# [Task goal]
Please give the number of lines in the material below that contain "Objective", and provide nothing besides that number.

# [Data to process]
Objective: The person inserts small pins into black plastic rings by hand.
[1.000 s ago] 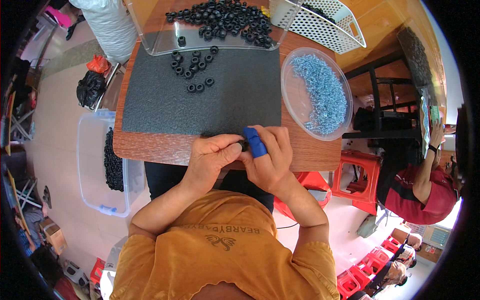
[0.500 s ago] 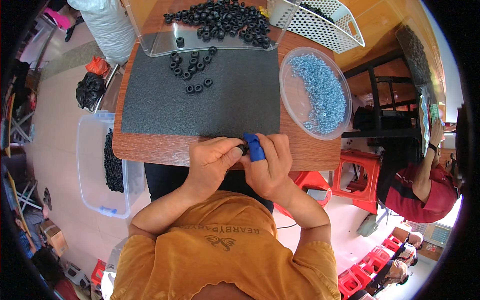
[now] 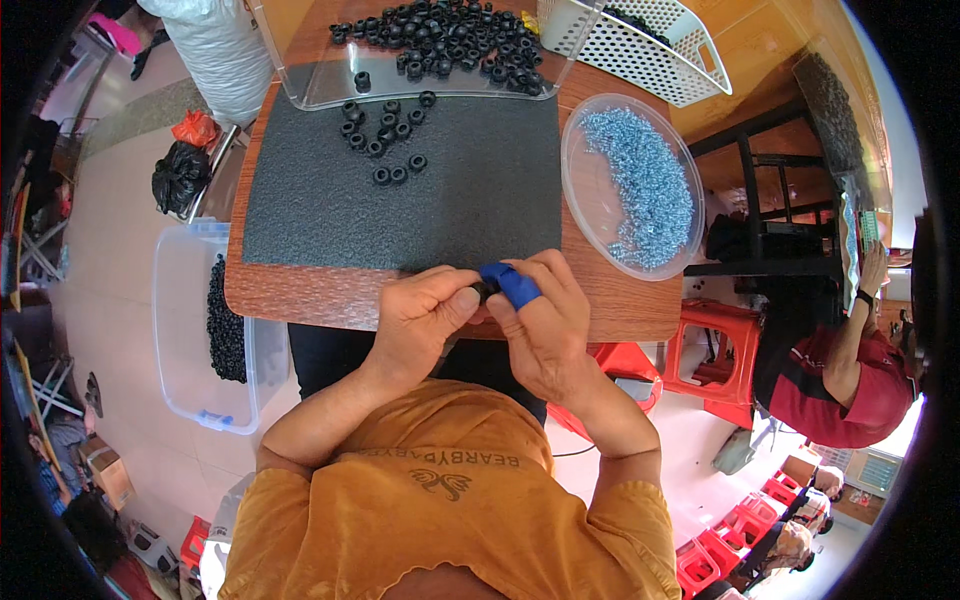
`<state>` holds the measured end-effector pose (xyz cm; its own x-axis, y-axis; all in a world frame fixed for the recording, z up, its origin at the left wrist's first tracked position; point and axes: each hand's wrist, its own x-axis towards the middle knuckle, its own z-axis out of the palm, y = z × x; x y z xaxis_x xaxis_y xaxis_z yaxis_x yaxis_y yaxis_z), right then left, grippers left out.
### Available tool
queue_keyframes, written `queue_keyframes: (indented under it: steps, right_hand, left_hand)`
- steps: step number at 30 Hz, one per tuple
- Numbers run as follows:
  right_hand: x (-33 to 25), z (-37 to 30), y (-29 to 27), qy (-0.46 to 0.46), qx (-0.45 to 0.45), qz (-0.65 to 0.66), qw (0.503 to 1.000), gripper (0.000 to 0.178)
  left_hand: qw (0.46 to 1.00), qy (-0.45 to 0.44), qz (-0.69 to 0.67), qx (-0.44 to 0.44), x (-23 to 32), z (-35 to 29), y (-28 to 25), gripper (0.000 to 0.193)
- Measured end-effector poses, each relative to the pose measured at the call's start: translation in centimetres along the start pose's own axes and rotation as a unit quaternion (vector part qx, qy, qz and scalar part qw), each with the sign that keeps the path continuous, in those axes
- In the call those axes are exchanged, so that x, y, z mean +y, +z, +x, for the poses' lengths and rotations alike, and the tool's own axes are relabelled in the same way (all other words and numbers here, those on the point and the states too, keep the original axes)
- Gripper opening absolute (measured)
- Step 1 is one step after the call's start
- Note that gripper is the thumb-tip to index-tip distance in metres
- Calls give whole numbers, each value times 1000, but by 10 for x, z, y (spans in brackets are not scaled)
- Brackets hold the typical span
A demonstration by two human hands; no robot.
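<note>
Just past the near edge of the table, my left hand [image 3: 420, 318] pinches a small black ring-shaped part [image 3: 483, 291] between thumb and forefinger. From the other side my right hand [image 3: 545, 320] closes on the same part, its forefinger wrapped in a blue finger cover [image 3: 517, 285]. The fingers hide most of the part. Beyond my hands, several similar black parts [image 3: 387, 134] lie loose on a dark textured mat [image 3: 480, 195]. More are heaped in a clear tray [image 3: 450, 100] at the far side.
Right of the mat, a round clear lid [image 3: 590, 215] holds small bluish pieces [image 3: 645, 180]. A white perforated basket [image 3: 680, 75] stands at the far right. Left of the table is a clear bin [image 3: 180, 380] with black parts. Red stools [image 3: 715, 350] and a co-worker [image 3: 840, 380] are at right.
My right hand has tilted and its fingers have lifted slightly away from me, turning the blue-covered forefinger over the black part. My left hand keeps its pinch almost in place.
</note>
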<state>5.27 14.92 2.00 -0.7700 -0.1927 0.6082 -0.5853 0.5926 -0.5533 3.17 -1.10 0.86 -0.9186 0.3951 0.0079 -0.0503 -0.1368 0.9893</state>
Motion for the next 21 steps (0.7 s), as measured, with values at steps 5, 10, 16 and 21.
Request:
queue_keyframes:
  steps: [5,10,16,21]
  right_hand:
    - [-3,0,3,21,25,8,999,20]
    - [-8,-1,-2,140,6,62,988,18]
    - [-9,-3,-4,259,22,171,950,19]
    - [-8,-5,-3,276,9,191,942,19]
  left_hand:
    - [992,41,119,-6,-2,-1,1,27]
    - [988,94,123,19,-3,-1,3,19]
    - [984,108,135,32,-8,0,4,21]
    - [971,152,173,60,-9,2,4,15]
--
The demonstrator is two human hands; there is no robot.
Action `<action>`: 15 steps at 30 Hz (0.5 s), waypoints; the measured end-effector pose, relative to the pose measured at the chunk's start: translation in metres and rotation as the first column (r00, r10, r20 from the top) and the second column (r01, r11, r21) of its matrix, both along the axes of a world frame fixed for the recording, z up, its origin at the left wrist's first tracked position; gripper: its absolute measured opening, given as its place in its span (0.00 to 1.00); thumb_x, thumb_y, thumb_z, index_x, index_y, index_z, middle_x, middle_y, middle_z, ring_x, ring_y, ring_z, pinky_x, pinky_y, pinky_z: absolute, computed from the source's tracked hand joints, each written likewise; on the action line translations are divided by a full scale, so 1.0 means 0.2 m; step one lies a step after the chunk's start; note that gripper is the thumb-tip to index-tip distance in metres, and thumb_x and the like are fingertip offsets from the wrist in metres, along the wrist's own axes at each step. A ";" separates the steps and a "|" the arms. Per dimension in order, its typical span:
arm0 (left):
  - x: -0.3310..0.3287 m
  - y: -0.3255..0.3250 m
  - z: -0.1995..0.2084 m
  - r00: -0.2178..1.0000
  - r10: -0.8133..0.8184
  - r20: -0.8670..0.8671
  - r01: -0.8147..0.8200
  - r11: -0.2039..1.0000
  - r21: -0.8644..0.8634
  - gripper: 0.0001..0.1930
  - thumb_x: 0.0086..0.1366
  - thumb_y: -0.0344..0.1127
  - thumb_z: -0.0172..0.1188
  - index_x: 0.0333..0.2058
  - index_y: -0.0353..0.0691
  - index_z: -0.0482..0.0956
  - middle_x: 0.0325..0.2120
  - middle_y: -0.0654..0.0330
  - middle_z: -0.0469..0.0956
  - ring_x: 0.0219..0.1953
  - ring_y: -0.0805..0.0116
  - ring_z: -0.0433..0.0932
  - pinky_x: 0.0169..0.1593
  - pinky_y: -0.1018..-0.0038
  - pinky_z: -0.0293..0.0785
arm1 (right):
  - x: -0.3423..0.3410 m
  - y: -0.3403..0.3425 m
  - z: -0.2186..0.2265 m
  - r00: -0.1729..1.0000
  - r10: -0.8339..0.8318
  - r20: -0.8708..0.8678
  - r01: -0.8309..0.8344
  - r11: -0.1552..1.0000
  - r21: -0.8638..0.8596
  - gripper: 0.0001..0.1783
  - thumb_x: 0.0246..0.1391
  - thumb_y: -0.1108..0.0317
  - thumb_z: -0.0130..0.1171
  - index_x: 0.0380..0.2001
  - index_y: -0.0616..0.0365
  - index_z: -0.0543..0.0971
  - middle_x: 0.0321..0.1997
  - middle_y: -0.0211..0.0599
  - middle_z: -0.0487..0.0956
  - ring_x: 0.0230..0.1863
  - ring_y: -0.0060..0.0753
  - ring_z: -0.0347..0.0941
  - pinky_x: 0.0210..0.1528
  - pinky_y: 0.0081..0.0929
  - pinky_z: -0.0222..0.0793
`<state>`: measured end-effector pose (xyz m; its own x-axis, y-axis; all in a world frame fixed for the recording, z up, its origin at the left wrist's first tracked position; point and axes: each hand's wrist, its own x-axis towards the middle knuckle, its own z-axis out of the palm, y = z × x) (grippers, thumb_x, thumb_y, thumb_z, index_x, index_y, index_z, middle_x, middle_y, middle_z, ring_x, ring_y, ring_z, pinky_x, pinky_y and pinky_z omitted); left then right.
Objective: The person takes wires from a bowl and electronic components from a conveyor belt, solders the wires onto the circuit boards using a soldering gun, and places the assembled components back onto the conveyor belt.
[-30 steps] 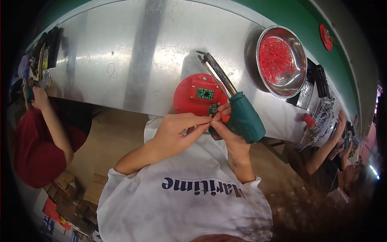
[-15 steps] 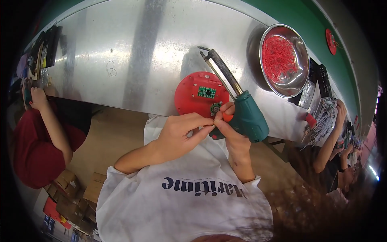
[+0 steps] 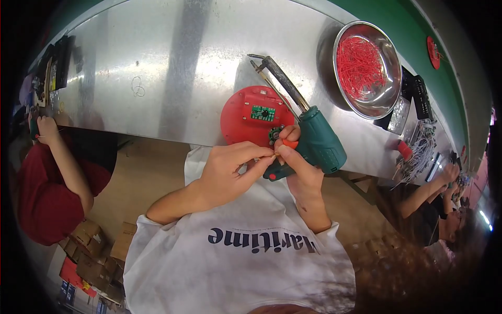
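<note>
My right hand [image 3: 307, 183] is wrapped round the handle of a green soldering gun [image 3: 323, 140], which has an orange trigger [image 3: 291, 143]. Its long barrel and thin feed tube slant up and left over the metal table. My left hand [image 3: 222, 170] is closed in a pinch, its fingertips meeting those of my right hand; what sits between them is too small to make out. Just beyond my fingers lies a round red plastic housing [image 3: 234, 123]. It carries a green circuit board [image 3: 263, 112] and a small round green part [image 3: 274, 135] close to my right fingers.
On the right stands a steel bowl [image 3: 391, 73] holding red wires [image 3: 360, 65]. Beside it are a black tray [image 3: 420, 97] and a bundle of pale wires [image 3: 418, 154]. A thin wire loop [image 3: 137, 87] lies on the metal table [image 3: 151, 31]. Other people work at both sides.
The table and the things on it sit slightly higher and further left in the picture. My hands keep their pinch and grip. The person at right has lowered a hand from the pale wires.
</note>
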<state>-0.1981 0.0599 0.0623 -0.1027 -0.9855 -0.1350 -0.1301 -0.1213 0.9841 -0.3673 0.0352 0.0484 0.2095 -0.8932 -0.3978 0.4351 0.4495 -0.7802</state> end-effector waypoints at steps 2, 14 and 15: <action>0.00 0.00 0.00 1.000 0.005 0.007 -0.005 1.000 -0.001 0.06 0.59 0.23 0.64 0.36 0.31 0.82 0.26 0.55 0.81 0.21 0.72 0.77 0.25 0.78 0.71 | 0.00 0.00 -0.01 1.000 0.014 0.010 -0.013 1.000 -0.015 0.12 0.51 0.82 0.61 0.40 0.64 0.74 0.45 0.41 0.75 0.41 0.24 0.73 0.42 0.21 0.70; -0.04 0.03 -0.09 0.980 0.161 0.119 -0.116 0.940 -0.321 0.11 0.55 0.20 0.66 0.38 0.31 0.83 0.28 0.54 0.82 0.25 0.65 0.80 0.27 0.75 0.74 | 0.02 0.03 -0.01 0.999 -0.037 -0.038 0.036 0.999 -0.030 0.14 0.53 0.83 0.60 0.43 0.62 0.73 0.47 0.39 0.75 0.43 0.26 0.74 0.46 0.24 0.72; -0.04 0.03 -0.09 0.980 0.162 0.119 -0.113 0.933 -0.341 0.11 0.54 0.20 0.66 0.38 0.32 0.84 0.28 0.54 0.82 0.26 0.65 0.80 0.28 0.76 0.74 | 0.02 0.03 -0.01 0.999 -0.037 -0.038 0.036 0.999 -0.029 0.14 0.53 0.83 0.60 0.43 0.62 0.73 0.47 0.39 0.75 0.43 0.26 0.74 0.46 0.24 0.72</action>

# [Answer for the task]
2